### Prompt
Everything in the data except the pictures belongs in your answer, copied exactly.

### Exercise input
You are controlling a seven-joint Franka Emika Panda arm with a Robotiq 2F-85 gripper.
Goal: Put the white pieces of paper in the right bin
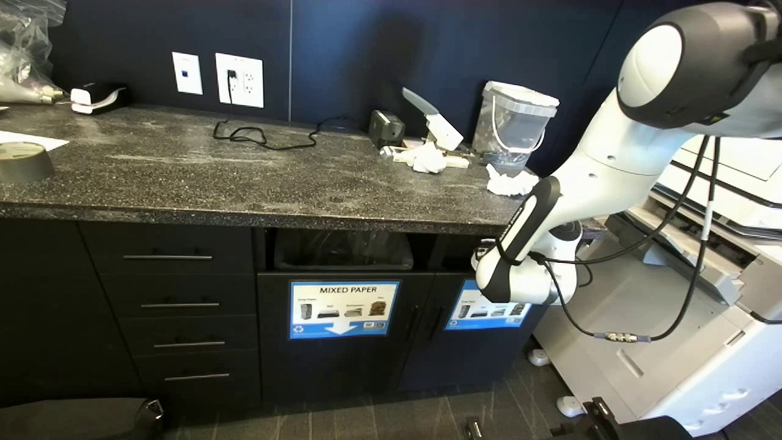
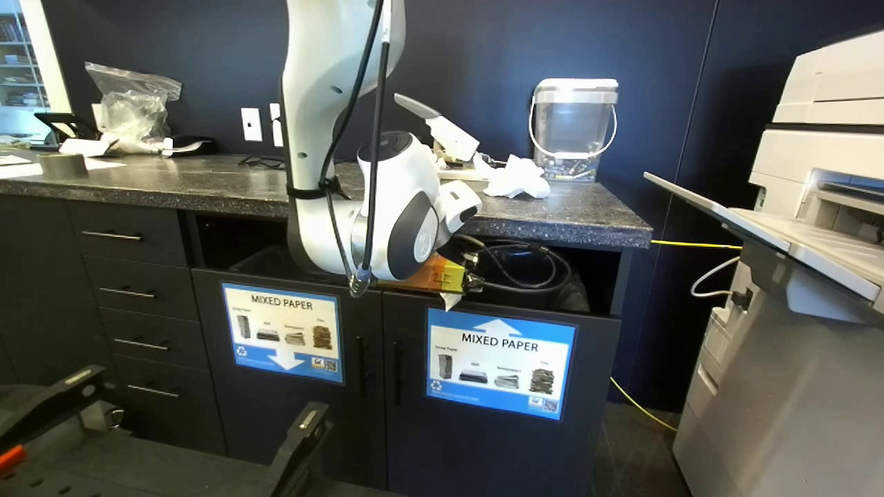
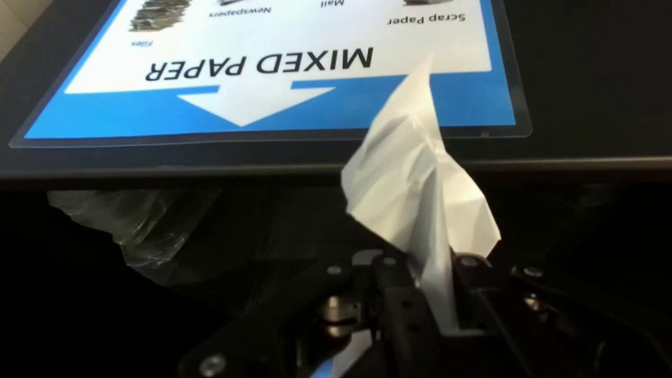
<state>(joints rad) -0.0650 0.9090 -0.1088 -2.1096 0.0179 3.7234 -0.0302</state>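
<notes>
In the wrist view my gripper is shut on a white piece of paper, which fans out beyond the fingertips. The right bin is a dark opening above a blue-edged MIXED PAPER sign. My gripper is at this opening, close to its front edge, and a small paper tip shows below it in an exterior view. Two more crumpled white pieces of paper lie on the counter: one wad by the knife-like tool, another wad near the clear bucket. The inside of the bin is mostly dark.
The counter edge overhangs the opening, with the arm reaching under it. Black cable loops hang by the opening. Left of it is a similar bin. A clear bucket stands on the counter; a printer stands beside the cabinet.
</notes>
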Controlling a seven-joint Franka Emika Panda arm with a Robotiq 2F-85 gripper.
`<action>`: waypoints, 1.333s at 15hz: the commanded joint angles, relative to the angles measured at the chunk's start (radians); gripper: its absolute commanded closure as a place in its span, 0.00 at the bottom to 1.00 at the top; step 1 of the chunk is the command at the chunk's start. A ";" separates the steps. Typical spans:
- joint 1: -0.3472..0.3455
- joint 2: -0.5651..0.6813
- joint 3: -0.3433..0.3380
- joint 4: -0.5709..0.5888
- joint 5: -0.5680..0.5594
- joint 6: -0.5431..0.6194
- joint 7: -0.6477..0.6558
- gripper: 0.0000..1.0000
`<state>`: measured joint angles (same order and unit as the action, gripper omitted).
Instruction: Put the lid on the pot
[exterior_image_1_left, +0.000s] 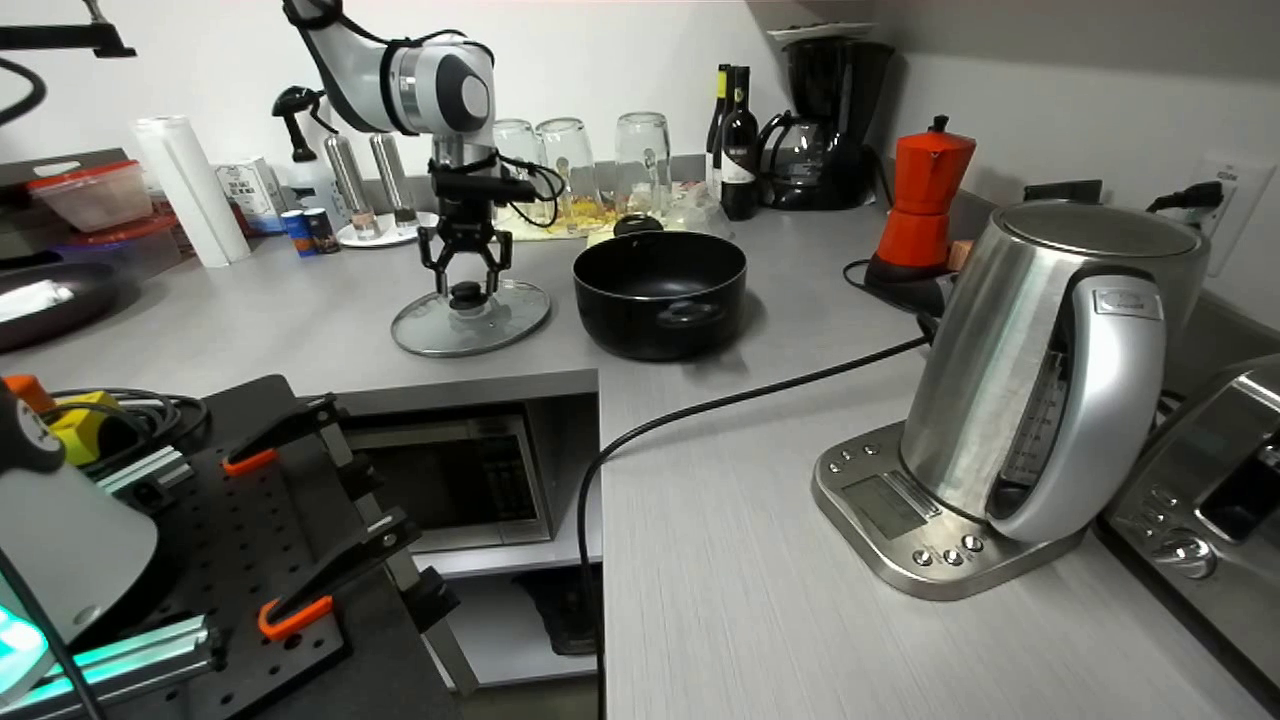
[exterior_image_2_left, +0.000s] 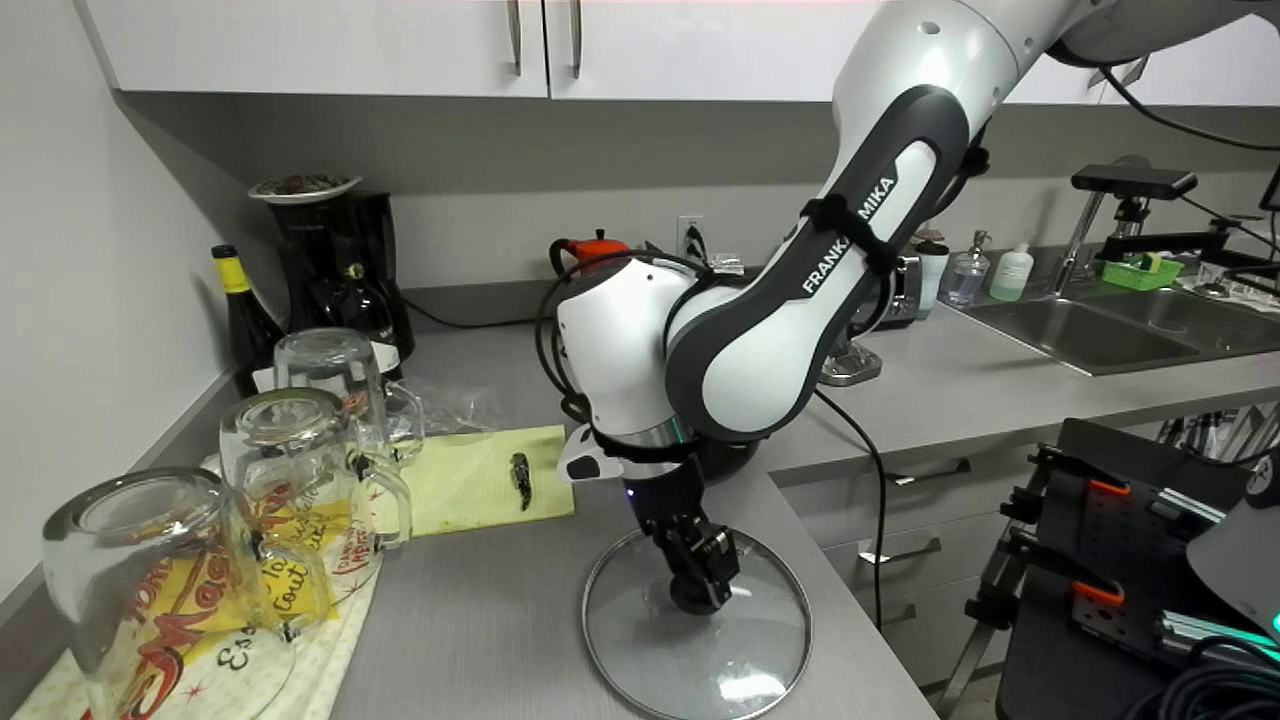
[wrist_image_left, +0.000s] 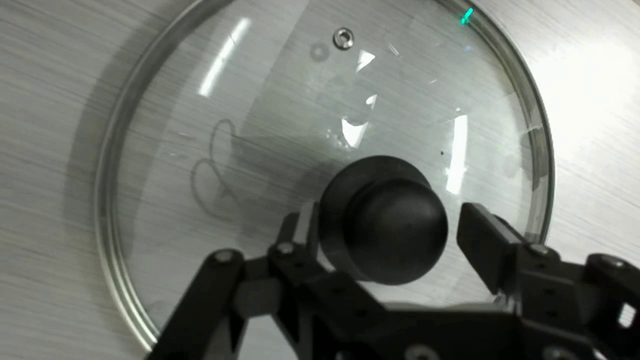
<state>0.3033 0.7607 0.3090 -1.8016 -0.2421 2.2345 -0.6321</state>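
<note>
Directly astride the knob (wrist_image_left: 397, 230), end effector (exterior_image_1_left: 466, 285) stands spread over glass lid (exterior_image_2_left: 700, 650)

A robot arm (exterior_image_2_left: 850, 270) reaches down over a grey kitchen surface (exterior_image_1_left: 700, 520), its end effector spread, the lid's black knob between its fingers (wrist_image_left: 482, 240). In the wrist view, one finger (wrist_image_left: 308, 227) stands at the knob's edge, and whether it touches cannot be told; a clear gap shows between the knob and the opposite finger. The lid, clear glass edged in metal, lies on the surface directly below the end effector, knob up.

To the right of the end effector in an exterior view, the black pot (exterior_image_1_left: 640, 325) stands upright on the same surface, mouth facing up, near the lid but apart from it. Beyond the end effector, toward the wall (exterior_image_1_left: 600, 60), are upturned glass mugs (exterior_image_1_left: 643, 155), wine bottles (exterior_image_1_left: 739, 145) and a coffee maker (exterior_image_1_left: 845, 120). Well apart from it, farther right, a red moka pot (exterior_image_1_left: 920, 190) and a steel kettle (exterior_image_1_left: 975, 400) share the surface. To its left stands a white paper roll (exterior_image_1_left: 190, 190). Lower than the end effector, beneath the surface, a microwave (exterior_image_1_left: 450, 470) rests on a shelf (exterior_image_1_left: 510, 560). In an exterior view, a yellow cloth (exterior_image_2_left: 470, 490) lies left of the end effector, a small dark object (exterior_image_2_left: 521, 480) on it.
</note>
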 joint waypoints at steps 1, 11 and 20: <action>-0.014 0.013 0.012 0.014 -0.004 0.006 -0.030 0.57; -0.011 -0.059 0.026 -0.013 0.002 -0.018 -0.012 0.74; -0.003 -0.210 0.039 -0.027 0.020 -0.113 0.021 0.74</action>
<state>0.3046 0.6357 0.3451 -1.8041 -0.2380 2.1710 -0.6274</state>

### Output of the task
You are controlling a seven-joint Franka Emika Panda arm with a Robotiq 2F-85 gripper.
Goal: Put the white pieces of paper in the right bin
<state>(joints rad) -0.0650 0.9090 -0.1088 -2.1096 0.0179 3.7234 -0.0302</state>
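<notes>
In the wrist view my gripper is shut on a white piece of paper, which fans out beyond the fingertips. The right bin is a dark opening above a blue-edged MIXED PAPER sign. My gripper is at this opening, close to its front edge, and a small paper tip shows below it in an exterior view. Two more crumpled white pieces of paper lie on the counter: one wad by the knife-like tool, another wad near the clear bucket. The inside of the bin is mostly dark.
The counter edge overhangs the opening, with the arm reaching under it. Black cable loops hang by the opening. Left of it is a similar bin. A clear bucket stands on the counter; a printer stands beside the cabinet.
</notes>
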Controlling a seven-joint Franka Emika Panda arm with a Robotiq 2F-85 gripper.
`<action>`: waypoints, 1.333s at 15hz: the commanded joint angles, relative to the angles measured at the chunk's start (radians); gripper: its absolute commanded closure as a place in its span, 0.00 at the bottom to 1.00 at the top; step 1 of the chunk is the command at the chunk's start. A ";" separates the steps. Typical spans:
- joint 1: -0.3472..0.3455
- joint 2: -0.5651..0.6813
- joint 3: -0.3433..0.3380
- joint 4: -0.5709..0.5888
- joint 5: -0.5680..0.5594
- joint 6: -0.5431..0.6194
- joint 7: -0.6477..0.6558
- gripper: 0.0000..1.0000
`<state>`: measured joint angles (same order and unit as the action, gripper omitted).
Instruction: Put the lid on the pot
[exterior_image_1_left, +0.000s] 
[exterior_image_2_left, +0.000s] 
[wrist_image_left, +0.000s] 
<state>0.3033 0.7607 0.3090 -1.8016 -0.2421 2.2345 -0.6321</state>
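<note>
Directly astride the knob (wrist_image_left: 397, 230), end effector (exterior_image_1_left: 466, 285) stands spread over glass lid (exterior_image_2_left: 700, 650)

A robot arm (exterior_image_2_left: 850, 270) reaches down over a grey kitchen surface (exterior_image_1_left: 700, 520), its end effector spread, the lid's black knob between its fingers (wrist_image_left: 482, 240). In the wrist view, one finger (wrist_image_left: 308, 227) stands at the knob's edge, and whether it touches cannot be told; a clear gap shows between the knob and the opposite finger. The lid, clear glass edged in metal, lies on the surface directly below the end effector, knob up.

To the right of the end effector in an exterior view, the black pot (exterior_image_1_left: 640, 325) stands upright on the same surface, mouth facing up, near the lid but apart from it. Beyond the end effector, toward the wall (exterior_image_1_left: 600, 60), are upturned glass mugs (exterior_image_1_left: 643, 155), wine bottles (exterior_image_1_left: 739, 145) and a coffee maker (exterior_image_1_left: 845, 120). Well apart from it, farther right, a red moka pot (exterior_image_1_left: 920, 190) and a steel kettle (exterior_image_1_left: 975, 400) share the surface. To its left stands a white paper roll (exterior_image_1_left: 190, 190). Lower than the end effector, beneath the surface, a microwave (exterior_image_1_left: 450, 470) rests on a shelf (exterior_image_1_left: 510, 560). In an exterior view, a yellow cloth (exterior_image_2_left: 470, 490) lies left of the end effector, a small dark object (exterior_image_2_left: 521, 480) on it.
</note>
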 joint waypoints at steps 1, 11 and 20: <action>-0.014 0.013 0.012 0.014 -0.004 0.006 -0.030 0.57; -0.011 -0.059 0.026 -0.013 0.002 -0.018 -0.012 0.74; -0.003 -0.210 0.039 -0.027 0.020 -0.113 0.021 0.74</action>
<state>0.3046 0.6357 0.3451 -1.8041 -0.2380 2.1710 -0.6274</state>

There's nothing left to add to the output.